[PORTAL-ISLAM.ID] Trump bawa dua tema sentral: "immigration" dan "anti-elitism". Indonesia (+/-) menghadapi dilema serupa dengan ekspresi berbeda.
"Tenaga kerja asing" dan "Kolaborasi penguasa-taipan" adalah rumus masalah di Indonesia. Solusinya; Sandinomics. Dalam rangka "Make Indonesia Great Again".
Di Amerika, implementasi "Trumponomics" menyelesaikan masalah pengangguran dan ekonomi. Trade policy "America First" bersumber pada "economic nationalism". Persis dengan spirit yang hendak dibangun Prabowo-Sandi.
"Nasionalisme Ekonomi" Rezim Jokowi-JK identik dengan ternak kalajengking, klaim jalan tol yang dibangun di era SBY, pakai dana haji, dukung taipan bangun Reklamasi dan Meikarta.
Trump supports tariffs dan duties. Selain policy lain dalam frame "protectionism" yang memungkinkan industri domestik memiliki competitive advantage.

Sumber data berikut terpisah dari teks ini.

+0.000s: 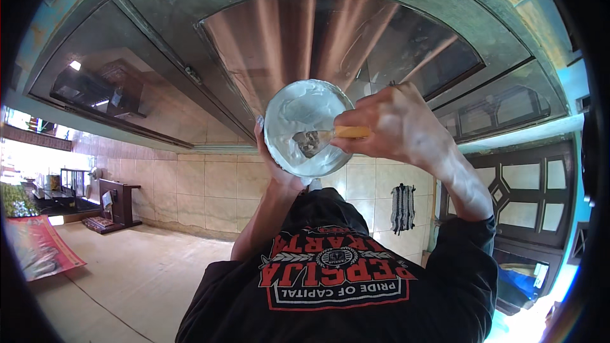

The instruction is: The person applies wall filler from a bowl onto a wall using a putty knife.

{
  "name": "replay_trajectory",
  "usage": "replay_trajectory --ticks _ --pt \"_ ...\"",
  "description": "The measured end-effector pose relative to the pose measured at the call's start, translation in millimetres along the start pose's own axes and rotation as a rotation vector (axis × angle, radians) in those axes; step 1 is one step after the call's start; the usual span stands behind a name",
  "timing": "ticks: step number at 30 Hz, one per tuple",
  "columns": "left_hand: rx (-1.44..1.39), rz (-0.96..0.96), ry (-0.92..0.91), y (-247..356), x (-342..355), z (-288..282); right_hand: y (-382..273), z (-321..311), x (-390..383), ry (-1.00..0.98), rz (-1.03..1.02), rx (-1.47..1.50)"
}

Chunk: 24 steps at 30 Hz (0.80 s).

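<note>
A round tub (337,164) of thick white paste (310,105) is held up in front of my chest, its opening facing me. My left hand (278,166) is closed around the tub's left and lower side, with fingers at the rim and part of the palm hidden behind it. My right hand (393,124) grips the yellow handle (351,132) of a putty knife. Its smeared metal blade (309,143) dips into the paste, left of my fingers. White smears coat the tub's inner wall and rim.
A dark green wooden frame (159,0) with glass panes and a brown curtain (273,38) behind stands close ahead. Below lies a tiled surface (210,184) with a grey striped mat (403,208). A dark panelled door (527,184) is at right; brown wooden furniture (117,203) stands at left.
</note>
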<state>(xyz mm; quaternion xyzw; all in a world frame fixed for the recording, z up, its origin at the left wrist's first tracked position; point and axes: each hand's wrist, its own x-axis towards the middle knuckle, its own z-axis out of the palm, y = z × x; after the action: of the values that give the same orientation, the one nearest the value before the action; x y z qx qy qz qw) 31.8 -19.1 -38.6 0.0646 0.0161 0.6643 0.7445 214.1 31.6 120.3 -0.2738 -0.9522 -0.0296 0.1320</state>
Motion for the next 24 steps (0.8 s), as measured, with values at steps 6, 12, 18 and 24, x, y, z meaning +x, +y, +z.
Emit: replay_trajectory --ticks 6,12,18,24 --pt "0.064 0.033 0.098 2.5 -2.5 -2.8 11.4 -12.1 17.1 -0.268 0.303 0.228" --pt "0.154 0.061 0.041 1.5 -4.1 -1.5 22.2 -15.5 24.0 -0.325 0.253 0.161" --pt "0.082 0.033 0.072 -0.9 -2.7 -1.7 4.6 4.0 25.5 -0.315 0.230 0.202" --pt "0.147 0.101 0.207 3.0 -6.5 -11.7 38.5 -35.9 15.5 -0.325 0.403 0.120"
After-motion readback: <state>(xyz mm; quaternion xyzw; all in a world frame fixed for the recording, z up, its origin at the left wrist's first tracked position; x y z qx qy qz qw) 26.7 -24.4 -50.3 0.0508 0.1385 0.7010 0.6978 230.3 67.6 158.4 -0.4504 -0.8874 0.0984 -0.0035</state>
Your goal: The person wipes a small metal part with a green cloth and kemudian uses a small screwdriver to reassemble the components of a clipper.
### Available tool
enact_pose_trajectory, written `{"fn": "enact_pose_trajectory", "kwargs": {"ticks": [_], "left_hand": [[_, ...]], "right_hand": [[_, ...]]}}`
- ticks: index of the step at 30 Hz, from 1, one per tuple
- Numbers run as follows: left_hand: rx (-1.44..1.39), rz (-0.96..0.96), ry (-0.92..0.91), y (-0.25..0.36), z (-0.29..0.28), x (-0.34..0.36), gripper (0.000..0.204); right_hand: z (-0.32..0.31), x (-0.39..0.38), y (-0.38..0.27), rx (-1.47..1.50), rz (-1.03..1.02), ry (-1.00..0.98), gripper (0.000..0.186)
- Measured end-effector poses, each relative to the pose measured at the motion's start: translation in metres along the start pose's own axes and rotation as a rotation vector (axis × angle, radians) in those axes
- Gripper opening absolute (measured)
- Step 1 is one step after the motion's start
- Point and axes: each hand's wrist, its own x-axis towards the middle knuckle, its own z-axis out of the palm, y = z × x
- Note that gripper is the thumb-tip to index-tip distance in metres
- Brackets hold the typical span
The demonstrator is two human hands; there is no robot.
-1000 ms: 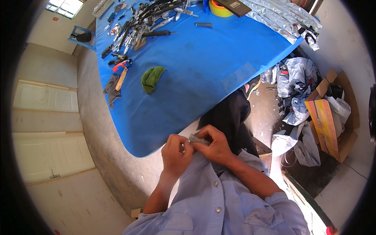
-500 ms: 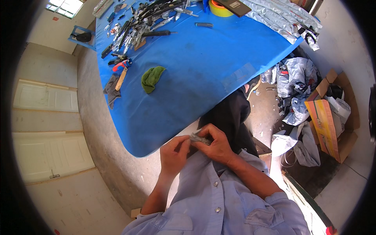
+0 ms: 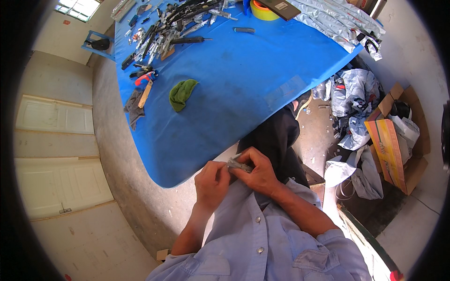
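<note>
In front of my shirt, just off the table's near edge, my right hand (image 3: 258, 174) grips a small grey metal part (image 3: 240, 166) between thumb and fingers. Its exact kind is too small to make out. My left hand (image 3: 211, 184) is closed, with thumb and fingertips pinched close by the left end of that part. Whatever lies in that pinch is hidden by the fingers. Beyond both hands lies the table with its blue cover (image 3: 211, 117). A crumpled green cloth (image 3: 182, 95) rests on it.
A pile of black and silver metal parts (image 3: 173, 33) covers the far left of the table. Nearby are a red-and-blue tool (image 3: 146, 78) and a grey rag (image 3: 134, 105). Yellow tape (image 3: 263, 11) sits far back. An open carton (image 3: 389, 150) and silvery wrapping (image 3: 356, 93) lie right.
My left hand has shifted slightly to the right, and its wrist has turned a little. The right hand keeps its grip on the metal part almost unmoved.
</note>
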Motion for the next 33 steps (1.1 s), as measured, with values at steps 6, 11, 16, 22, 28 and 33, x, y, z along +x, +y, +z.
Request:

Sama seperti Sandiaga Uno, Trump mengakhiri praktek "outsourcing" dan menarik lapangan kerja dari Jepang, China dan Mexico.
"Nasionalisme ekonomi" ala Trump dinista haters. Komunis dan liberal menyatu dalam orkestrasi menyerang Trump. Spiritnya bukan demi kepentingan rakyat, tapi universal dislike terhadap Trump.

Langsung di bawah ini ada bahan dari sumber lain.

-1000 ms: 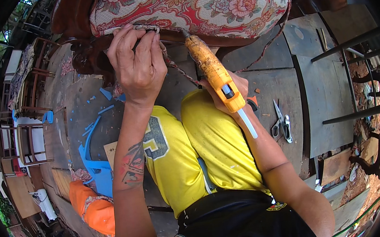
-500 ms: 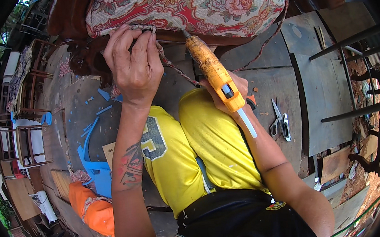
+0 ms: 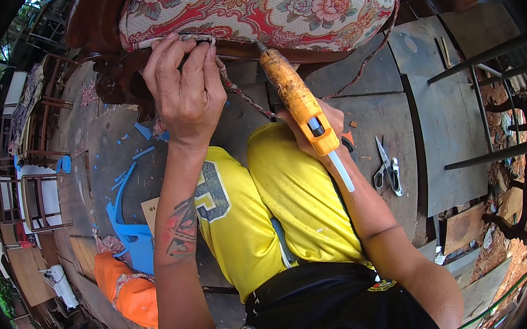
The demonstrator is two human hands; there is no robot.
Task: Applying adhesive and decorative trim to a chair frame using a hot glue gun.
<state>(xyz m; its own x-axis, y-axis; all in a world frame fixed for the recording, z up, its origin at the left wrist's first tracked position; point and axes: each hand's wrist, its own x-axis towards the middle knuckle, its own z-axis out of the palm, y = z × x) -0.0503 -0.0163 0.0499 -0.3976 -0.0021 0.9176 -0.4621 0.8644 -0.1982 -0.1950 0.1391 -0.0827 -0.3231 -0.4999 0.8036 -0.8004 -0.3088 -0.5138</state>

Mereka tutup mata akan fakta Amerika kehilangan 34% lapangan kerja di bidang manufaktur antara tahun 1998 dan 2010. Plus penggunaan robotic, artificial intelligence, dan bio-engineering menghancurkan lapangan kerja tradisional.
Secara singkat, gambaran ekonomi Amerika yang dikuasai elite Blok Partai Democrat dan klik Obama sebagai berikut:
Sibuk ngurusin negara lain, sedot dana sebagai polisi dunia, pajak tinggi hingga pengusaha domestik memilih bangun pabrik di negara-negara dengan upah buruh rendah. Corporate tax rate Amerika tertinggi di dunia yaitu 38%.
Policy Obama yang bersifat liberal menyenangkan kartel industri domestik. Mereka pekerjakan imigran gelap yang bersedia diupah rendah dari Mexico, Latino, dan Asiatic. Praktek ini menyingkirkan Blue collar dan white working class Amerika.
Menghadapi dilema warisan Obama, Nasionalisme ekonomi Trump menarik diri dari Trans-Pacific Partnership yang dituduh menyebabkan working class Amerika kalah bersaing dengan low-paid Vietnamese workers.
Trump-haters mengkritik kebijakan ini membuat Amerika less competitive melawan China. Trump ngga peduli. Dia jalan terus.
Menghadapi Mexico, Trump merilis negosiasi ulang di North American Free Trade Agreement (NAFTA). Targetnya mengakhiri "maquiladora program".
Jika Mexico menolak renegosiasi NAFTA, Trump mengancam menerapkan 35% tarif terhadap import Mexico. Itu setara $294.7 miliar. Mexico dihadapkan dengan resiko kehilangan 80% dari total export produk manufaktur, minyak dan agrikultur ke Amerika.
Artinya, investor Amerika yang selama ini buka pabrik di Mexico akan bangkrut dan terpaksa kembali membuka pabrik-pabriknya di Amerika.
Dengan menurunkan corporate tax rate dari 38% ke 15%, Trump mengembalikan suasana nyaman bagi pengusaha domestik untuk bangun pabrik di Amerika.
Itu semua bisa dilakukan Trump karena kampanyenya tidak dibiayai taipan.
Di Indonesia, kampanye Prabowo-Sandi dibiayai kantong sendiri dan swadaya masyarakat. Tidak seperti Jokowi-Maruf yang incar duit taipan dengan "jualan program" yang artinya membuat deal dan konsesi dengan sejumlah konglomerat.
Dengan demikian, Prabowo-Sandi bisa bebas mengimplementasi Nasionalisme ekonomi tanpa tekanan kartel konglomerat.